I drank four beers, sang two songs, went to bed.  Or tried to.  About ten songs have tried to land on me in the last little while (car trips); I wrote out lyrics for one and the rough sketch of the melody for the other, and then worked on the homily a little.

Drove by the old place on Oakridge Drive.  The two maple trees are still in the front yard; everything else is different.

Drove by Sue’s old place.  It didn’t look any different except the trim is a different colour.

Drove by University Hospital.  It has nice new signs that look expensive and are very high off the ground.

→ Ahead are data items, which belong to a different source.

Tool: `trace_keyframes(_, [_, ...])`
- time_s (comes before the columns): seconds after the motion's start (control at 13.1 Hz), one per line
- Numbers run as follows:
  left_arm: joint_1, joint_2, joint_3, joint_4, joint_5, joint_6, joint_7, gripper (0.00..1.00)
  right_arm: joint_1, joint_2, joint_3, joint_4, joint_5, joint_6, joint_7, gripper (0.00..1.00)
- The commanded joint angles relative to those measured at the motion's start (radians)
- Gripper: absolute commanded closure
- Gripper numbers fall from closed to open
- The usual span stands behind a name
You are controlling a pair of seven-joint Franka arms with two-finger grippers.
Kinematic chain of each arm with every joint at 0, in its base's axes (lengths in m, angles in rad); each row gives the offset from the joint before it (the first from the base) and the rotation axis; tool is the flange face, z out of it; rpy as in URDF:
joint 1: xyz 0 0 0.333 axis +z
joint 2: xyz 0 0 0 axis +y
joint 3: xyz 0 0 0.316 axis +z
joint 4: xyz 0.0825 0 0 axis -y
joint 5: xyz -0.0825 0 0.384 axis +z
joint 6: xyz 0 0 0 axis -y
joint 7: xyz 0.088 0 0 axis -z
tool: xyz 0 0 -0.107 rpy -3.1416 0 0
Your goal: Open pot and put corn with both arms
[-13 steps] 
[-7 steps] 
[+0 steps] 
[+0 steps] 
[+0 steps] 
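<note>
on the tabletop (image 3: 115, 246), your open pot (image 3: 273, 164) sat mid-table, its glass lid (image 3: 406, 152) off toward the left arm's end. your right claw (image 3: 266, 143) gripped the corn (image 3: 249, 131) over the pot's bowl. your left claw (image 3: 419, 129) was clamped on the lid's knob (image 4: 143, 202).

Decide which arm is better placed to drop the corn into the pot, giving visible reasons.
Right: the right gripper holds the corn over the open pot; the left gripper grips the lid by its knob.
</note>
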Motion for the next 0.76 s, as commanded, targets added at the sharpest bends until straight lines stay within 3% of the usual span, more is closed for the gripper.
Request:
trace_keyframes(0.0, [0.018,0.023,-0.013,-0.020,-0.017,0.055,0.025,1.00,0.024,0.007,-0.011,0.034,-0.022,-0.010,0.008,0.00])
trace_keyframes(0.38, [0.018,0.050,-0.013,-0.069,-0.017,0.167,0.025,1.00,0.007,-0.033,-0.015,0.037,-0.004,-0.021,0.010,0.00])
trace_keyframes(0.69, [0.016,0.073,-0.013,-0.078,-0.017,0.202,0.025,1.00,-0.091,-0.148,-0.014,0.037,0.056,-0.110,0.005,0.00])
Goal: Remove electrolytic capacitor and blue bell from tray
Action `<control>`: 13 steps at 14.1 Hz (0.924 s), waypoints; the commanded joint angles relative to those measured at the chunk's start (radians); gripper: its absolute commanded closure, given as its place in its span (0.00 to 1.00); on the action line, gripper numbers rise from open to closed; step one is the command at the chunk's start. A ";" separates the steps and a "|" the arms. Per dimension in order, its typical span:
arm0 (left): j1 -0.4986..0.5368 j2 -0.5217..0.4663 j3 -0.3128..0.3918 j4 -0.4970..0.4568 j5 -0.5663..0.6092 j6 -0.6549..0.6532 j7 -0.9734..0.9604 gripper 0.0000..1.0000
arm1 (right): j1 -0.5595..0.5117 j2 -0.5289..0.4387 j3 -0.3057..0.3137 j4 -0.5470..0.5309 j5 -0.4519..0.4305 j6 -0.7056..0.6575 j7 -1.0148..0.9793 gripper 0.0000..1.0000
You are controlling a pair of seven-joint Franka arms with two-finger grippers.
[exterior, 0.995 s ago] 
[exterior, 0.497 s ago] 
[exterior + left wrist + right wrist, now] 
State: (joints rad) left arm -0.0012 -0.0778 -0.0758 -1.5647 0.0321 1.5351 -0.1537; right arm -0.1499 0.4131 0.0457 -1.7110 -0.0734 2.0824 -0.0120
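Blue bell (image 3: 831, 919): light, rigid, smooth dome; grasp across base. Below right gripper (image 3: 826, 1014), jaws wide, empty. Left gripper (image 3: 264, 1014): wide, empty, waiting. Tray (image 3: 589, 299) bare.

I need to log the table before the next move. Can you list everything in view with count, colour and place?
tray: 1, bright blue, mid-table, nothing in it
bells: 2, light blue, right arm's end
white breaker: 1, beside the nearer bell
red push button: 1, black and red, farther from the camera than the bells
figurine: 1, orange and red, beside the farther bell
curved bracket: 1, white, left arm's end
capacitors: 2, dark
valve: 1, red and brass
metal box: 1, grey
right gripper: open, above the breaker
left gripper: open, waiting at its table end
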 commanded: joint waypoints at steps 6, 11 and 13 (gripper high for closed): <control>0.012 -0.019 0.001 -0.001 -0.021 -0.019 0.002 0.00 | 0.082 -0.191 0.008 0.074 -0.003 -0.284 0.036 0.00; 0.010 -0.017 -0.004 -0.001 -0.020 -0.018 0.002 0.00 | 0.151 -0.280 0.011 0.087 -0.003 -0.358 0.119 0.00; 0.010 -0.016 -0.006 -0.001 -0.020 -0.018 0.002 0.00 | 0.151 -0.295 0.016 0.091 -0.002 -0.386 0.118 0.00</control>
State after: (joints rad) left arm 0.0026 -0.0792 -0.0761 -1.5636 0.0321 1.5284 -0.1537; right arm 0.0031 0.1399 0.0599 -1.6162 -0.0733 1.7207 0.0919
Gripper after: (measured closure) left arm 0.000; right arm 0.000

Drove by where the Golden Pheasant Motel was, the first place I stayed when my family moved to London.  It isn’t there any more. There’s a lot of nice new houses.

Drove down Dundas Street and said hello to ‘the strip’.

Drove past Tak Sun.

Drove past where the Three Little Pigs used to be.  It’s still a family restaurant.

Drove past Jeff’s old place on Oxford.

Drove past where I used to live when I was working at the hospital.  I moved out of my parents’ place the day of the Jonestown massacre.  A fair piece back.

I passed Windermere but I didn’t go up that road.  I would have gotten very nostalgic and weepy.  I learned to play guitar in the married students quarters when I lived with my parents and they were going to Western.

Had tea and a lovely visit with Phyllis.  She is grimly determined to keep as much of her mobility as she can, but it hurts.  She is still as keenly intelligent and interested in the world as it goes by as ever she was; nobody just meeting her would give her 85. She looks 20 years younger than that to me.  Her cat Smokey is ADORABLE and allowed me to fondle him rather a lot more than most cats will on first acquaintance.  I miss MY little furball rather a lot.

Stopped at the Husky on the 401 for steak and eggs and now I’m safely ensconced at Catherine and Colin’s.

My, something sounds like a blowtorch.  I must go investigate.